In response to Ter13
Ter13 wrote:
I believe this is only a post-processing shader. I believe that prettying up the transform upscaling would have to be addressed by a hard change to the pipeline, as to my knowledge you can't feed the methods that BYOND's renderer uses to handle transformed sprites a shader. We'd have to shift to a full programmable pipeline renderer. If I recall, we're only doing some partial programmable pipeline foo and a lot of it is still using fixedfunction foo.

It is indeed just post-processing.

In theory I could probably alter the way transforms are handled to use point sampling, but that would be pretty awful for rotations and downscaling.

The shader I created is meant to work with a simple upscaling, not with arbitrary transforms. Assuming no downscaling at all in an affine transform, in theory it should be possible to create a shader that would handle the interpolation for rotations--but the math would be a lot different. (And for rotation alone I'd love to have something like the RotSprite algorithm, which can preserve a lot of pixel art detail for arbitrary rotation angles.)
In response to Lummox JR
Ahh.
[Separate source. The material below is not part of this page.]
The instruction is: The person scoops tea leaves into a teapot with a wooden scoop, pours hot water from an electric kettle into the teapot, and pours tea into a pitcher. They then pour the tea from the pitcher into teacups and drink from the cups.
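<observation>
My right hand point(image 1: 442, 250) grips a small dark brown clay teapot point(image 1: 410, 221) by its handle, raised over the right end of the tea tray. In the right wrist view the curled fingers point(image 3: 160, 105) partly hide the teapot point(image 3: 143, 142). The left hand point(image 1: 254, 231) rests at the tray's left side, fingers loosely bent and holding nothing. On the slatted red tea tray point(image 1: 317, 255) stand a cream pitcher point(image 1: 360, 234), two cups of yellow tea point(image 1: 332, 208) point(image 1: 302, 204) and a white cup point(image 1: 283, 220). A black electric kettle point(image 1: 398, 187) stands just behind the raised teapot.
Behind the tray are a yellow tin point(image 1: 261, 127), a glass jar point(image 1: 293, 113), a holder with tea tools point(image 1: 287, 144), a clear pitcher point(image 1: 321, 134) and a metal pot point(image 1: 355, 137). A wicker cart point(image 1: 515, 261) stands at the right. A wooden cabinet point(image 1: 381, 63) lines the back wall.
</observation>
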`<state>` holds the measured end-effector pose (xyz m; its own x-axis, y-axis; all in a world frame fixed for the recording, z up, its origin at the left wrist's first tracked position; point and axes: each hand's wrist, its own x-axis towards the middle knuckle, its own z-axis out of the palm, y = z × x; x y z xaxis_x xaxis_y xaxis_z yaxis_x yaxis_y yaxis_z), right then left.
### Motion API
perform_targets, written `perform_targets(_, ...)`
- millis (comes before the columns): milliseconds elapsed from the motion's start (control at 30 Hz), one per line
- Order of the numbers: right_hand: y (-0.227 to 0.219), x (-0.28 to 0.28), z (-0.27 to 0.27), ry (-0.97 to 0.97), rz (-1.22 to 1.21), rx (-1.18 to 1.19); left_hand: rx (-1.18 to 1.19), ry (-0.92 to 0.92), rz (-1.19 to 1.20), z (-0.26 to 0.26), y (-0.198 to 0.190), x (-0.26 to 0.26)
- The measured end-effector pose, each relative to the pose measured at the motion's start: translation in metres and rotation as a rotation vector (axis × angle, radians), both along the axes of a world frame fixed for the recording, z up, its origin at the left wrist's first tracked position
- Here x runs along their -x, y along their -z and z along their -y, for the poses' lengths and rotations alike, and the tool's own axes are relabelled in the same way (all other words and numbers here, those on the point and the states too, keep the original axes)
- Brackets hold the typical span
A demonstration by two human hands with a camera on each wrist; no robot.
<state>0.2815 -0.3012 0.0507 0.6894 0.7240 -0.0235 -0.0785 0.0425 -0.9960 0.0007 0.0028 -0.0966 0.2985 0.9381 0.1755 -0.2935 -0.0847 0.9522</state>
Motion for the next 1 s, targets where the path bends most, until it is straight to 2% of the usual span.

So basically it's just gonna look a bit better with the shader update?
In response to Kitsueki
Kitsueki wrote:
Ahh. So basically it's just gonna look a bit better with the shader update?

If your video card is like my old video card, you won't notice a difference. If it's like my new one, you'll notice a tremendous difference. I'm not sure about performance but I have a hunch it'll be slightly improved.
In response to Lummox JR
Sounds good. I think I have a... ATI Radeon HD 6370. Yeah that's it.